Add support for passing check_additivity argument

mgarbacz · mgarbacz · commit 6feb8978c590 · 2021-03-16T10:10:13.000+01:00
diff --git a/.pre-commit-config.yaml b/.pre-commit-config.yaml
@@ -6,7 +6,7 @@ repos:
       entry: black
       language: python
       types: [python]
-      language_version: python3.8
+      language_version: python3
       args: [--line-length=120]
   - repo: local
     hooks:
@@ -23,12 +23,13 @@ repos:
       entry: flake8
       language: system
       types: [python]
-      args: [--max-line-length=120, --docstring-convention=google, "--ignore=D100,D104,D202,D212,D200,E203,E731,W293,D412,D417,W503"]

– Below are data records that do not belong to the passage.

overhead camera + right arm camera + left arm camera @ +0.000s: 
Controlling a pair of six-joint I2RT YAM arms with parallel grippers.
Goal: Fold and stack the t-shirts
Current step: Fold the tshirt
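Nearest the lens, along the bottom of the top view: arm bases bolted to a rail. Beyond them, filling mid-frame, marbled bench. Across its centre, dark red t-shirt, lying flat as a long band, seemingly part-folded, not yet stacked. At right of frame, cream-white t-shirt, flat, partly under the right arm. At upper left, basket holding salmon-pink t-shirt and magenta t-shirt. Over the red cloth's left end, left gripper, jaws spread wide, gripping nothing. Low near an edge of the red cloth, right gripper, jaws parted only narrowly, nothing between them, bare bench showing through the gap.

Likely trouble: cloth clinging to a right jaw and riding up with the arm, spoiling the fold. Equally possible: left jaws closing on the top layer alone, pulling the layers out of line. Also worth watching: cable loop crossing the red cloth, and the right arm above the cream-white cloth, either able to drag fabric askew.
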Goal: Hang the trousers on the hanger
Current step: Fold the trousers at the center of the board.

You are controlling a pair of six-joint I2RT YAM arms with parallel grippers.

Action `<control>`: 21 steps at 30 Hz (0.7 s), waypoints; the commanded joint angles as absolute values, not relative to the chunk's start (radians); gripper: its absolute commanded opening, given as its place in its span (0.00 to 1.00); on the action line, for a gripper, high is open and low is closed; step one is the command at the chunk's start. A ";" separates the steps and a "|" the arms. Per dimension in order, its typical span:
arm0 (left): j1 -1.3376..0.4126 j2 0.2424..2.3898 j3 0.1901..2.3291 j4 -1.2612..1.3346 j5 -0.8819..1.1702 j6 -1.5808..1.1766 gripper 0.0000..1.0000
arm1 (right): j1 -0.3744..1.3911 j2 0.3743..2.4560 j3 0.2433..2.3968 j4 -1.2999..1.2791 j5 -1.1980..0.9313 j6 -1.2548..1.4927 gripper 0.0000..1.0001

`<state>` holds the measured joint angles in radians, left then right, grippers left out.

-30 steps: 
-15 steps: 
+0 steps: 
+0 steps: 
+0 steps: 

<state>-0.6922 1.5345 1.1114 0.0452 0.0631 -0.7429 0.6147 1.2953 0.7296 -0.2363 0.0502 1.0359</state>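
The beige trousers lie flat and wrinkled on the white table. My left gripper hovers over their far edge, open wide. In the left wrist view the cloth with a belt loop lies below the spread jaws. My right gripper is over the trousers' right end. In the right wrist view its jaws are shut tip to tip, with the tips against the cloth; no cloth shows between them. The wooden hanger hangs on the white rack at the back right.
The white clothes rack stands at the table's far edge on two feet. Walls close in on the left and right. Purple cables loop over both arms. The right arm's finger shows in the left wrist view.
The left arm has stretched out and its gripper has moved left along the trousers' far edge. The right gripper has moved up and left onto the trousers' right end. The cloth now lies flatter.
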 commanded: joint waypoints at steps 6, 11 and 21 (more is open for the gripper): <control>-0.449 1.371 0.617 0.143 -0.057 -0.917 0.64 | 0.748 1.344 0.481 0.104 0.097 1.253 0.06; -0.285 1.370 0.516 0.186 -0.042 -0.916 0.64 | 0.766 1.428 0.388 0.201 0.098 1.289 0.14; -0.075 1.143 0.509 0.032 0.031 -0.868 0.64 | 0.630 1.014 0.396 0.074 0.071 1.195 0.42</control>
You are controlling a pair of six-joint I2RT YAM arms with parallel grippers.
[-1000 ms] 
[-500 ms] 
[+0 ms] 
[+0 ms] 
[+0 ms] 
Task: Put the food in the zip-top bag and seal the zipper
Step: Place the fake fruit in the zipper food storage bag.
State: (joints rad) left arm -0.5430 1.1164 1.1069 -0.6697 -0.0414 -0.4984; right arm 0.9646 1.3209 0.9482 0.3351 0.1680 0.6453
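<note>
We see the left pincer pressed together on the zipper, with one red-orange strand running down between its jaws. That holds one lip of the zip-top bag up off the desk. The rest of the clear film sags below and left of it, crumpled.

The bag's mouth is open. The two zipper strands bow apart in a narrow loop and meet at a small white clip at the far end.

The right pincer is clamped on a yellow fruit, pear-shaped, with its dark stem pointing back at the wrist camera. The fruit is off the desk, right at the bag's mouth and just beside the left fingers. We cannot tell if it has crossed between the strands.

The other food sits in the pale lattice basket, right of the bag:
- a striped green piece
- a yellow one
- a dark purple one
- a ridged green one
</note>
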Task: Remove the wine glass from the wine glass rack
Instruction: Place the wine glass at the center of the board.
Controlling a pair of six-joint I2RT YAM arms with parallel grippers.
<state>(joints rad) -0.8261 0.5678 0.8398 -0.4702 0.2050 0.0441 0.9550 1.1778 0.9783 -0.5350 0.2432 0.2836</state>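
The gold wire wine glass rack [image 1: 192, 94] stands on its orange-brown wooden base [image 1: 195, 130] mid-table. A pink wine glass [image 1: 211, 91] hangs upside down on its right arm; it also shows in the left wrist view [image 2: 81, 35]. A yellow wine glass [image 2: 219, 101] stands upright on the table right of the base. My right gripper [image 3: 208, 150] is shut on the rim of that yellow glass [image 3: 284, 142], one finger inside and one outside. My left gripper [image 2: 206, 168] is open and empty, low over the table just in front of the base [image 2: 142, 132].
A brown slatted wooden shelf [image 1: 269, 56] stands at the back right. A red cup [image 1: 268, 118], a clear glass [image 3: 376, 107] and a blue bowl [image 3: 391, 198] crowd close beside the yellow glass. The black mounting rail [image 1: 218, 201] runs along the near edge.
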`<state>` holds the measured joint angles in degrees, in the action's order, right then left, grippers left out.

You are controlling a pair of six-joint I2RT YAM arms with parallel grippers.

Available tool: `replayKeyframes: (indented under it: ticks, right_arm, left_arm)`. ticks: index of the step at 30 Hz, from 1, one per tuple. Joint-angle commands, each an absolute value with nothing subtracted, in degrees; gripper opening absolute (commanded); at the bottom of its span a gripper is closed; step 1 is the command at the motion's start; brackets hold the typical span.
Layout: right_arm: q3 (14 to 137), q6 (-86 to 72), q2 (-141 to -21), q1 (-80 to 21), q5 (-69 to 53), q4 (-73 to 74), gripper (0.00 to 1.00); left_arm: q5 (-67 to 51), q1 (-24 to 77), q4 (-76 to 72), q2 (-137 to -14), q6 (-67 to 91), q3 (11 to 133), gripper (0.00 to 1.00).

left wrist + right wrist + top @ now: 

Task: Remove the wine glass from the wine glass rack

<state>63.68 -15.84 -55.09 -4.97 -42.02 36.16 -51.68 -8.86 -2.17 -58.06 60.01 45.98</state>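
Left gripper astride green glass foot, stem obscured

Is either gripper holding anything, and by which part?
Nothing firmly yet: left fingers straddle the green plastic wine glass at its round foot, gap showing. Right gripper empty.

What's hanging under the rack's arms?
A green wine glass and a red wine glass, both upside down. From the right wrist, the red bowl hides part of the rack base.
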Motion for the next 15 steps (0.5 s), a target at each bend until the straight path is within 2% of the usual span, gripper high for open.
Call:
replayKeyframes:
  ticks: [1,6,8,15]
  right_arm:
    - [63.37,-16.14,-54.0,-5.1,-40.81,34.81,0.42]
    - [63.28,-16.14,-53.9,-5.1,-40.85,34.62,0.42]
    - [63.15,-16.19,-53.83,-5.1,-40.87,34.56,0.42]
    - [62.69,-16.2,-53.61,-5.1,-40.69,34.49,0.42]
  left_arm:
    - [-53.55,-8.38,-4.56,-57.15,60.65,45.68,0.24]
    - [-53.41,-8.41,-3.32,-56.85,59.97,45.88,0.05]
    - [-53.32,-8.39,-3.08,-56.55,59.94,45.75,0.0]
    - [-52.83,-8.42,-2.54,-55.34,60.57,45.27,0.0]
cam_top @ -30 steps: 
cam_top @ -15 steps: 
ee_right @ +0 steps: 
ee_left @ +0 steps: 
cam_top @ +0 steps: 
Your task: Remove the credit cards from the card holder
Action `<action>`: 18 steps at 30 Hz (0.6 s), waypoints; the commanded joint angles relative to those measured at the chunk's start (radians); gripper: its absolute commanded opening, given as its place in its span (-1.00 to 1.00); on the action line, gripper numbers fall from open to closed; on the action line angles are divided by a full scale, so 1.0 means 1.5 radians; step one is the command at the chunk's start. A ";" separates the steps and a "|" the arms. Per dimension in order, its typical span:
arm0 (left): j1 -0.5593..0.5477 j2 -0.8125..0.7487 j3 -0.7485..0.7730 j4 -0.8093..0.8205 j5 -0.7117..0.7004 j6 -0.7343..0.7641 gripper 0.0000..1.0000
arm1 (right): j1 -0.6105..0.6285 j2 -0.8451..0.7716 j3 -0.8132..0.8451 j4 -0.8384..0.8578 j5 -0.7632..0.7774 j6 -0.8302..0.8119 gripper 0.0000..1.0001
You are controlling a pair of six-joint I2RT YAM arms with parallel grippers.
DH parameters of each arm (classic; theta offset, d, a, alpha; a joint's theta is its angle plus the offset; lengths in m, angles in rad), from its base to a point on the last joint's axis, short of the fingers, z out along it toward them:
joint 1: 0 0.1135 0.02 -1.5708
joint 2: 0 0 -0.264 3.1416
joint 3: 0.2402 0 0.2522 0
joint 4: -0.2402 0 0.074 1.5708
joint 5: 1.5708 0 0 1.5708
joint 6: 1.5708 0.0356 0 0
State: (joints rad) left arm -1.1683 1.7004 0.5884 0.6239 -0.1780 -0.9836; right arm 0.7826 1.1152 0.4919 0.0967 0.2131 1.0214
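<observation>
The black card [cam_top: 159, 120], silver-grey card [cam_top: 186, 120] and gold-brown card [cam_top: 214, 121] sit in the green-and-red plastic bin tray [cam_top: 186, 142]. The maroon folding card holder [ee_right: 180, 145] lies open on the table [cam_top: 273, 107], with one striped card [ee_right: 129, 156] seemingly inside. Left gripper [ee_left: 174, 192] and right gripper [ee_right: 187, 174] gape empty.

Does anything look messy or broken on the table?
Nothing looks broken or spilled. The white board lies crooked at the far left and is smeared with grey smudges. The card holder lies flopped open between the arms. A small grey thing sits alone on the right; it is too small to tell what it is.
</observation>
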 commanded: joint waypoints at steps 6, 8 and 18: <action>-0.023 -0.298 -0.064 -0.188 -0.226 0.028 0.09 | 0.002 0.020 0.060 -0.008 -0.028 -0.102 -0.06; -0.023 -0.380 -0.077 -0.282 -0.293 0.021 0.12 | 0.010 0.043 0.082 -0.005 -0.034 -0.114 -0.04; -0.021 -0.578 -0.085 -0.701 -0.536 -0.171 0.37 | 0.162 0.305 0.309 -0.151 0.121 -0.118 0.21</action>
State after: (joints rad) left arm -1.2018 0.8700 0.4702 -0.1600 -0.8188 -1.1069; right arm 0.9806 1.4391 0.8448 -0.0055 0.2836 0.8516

+      args: [--max-line-length=120, --docstring-convention=google, "--ignore=D100,D104,D202,D212,D200,E203,E731,W293,D412,D417,W503,D411"]
 # D100 requires all Python files (modules) to have a "public" docstring even if all functions within have a docstring.
 # D104 requires __init__ files to have a docstring
 # D202 No blank lines allowed after function docstring
 # D212
-# D200 
+# D200
+# D411 Missing blank line before section
 # D412 No blank lines allowed between a section header and its content
 # D417 Missing argument descriptions in the docstring # Only ignored because of false positve when using multiline args.
 # E203
diff --git a/probatus/feature_elimination/feature_elimination.py b/probatus/feature_elimination/feature_elimination.py
@@ -333,7 +333,7 @@ def _report_current_results(
         self.report_df = pd.concat([self.report_df, current_row], axis=0)
 
     @staticmethod
-    def _get_feature_shap_values_per_fold(X, y, clf, train_index, val_index, scorer, verbose=0):
+    def _get_feature_shap_values_per_fold(X, y, clf, train_index, val_index, scorer, verbose=0, **shap_kwargs):
         """
         This function calculates the shap values on validation set, and Train and Val score.
 
@@ -365,6 +365,12 @@ def _get_feature_shap_values_per_fold(X, y, clf, train_index, val_index, scorer,
                 - 51 - 100 - shows most important warnings, prints of the feature removal process
                 - above 100 - presents all prints and all warnings (including SHAP warnings).
 
+            **shap_kwargs:
+                keyword arguments passed to
+                [shap.Explainer](https://shap.readthedocs.io/en/latest/generated/shap.Explainer.html#shap.Explainer).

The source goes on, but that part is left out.